» **Your goal**
Each line of the entries below that holds "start" is needed, copied in full.

- - - -

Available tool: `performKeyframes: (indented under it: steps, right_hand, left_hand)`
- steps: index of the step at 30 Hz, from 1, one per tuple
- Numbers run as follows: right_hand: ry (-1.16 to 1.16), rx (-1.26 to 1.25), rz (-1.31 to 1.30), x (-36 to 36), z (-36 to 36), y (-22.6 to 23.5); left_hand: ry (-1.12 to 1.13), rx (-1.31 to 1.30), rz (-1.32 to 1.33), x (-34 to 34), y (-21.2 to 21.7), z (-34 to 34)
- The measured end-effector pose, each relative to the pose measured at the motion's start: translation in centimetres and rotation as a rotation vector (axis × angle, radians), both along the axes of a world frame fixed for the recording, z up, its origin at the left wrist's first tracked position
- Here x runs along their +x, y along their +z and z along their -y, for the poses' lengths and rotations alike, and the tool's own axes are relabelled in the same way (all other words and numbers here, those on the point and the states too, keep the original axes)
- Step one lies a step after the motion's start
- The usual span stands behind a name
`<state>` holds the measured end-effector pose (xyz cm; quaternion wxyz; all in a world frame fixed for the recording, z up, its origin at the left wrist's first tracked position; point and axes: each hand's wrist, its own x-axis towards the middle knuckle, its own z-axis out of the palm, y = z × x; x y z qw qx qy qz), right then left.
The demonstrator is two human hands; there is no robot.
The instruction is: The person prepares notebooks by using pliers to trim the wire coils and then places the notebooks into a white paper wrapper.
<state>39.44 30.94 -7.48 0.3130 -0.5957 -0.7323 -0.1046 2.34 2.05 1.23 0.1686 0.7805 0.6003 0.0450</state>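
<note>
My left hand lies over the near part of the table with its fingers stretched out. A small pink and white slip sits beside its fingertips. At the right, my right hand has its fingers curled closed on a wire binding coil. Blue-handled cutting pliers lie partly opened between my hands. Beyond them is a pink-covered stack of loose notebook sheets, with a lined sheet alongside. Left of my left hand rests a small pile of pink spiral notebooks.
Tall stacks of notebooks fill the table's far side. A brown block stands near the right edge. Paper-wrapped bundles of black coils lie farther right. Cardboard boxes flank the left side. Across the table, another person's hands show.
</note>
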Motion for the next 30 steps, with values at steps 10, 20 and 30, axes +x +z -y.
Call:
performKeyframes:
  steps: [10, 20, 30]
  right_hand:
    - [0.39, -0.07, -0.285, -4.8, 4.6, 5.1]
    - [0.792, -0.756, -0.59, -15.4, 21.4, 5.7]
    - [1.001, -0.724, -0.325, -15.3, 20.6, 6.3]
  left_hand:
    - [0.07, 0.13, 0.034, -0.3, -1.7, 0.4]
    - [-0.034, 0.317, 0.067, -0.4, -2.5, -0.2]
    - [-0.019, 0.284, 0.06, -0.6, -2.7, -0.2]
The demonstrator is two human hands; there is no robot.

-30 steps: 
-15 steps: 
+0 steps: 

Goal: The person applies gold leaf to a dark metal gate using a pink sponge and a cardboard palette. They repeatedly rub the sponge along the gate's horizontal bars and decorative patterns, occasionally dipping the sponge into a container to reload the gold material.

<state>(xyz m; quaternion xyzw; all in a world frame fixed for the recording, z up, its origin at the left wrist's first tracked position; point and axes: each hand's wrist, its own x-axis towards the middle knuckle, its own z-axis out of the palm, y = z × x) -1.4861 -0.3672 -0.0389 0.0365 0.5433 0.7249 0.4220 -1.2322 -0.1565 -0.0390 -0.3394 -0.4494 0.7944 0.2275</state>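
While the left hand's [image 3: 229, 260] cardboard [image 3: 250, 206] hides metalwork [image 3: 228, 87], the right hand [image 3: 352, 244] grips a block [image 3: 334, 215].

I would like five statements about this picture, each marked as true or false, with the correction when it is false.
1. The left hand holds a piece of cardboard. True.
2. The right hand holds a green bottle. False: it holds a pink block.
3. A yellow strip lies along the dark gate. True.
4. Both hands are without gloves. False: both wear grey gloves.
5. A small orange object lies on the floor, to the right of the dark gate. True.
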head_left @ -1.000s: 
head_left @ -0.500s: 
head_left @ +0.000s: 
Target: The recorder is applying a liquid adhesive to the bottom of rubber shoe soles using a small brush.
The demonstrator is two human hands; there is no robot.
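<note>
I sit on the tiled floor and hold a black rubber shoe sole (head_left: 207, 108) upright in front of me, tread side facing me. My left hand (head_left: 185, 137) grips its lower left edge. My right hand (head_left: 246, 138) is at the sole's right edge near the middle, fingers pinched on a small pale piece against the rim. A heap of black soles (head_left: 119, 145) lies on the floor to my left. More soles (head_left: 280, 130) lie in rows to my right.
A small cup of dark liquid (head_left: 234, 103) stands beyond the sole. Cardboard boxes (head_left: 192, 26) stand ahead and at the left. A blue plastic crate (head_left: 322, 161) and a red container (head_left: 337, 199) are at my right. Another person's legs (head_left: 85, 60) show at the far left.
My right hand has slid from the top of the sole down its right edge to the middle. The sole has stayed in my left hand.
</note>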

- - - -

» **Result**
- The measured end-effector pose, each relative to the pose measured at the motion's start: translation in centimetres and rotation as a rotation vector (axis × angle, radians), both along the axes of a world frame fixed for the recording, z up, its origin at the left wrist's first tracked position
- Step one lies a step after the motion's start

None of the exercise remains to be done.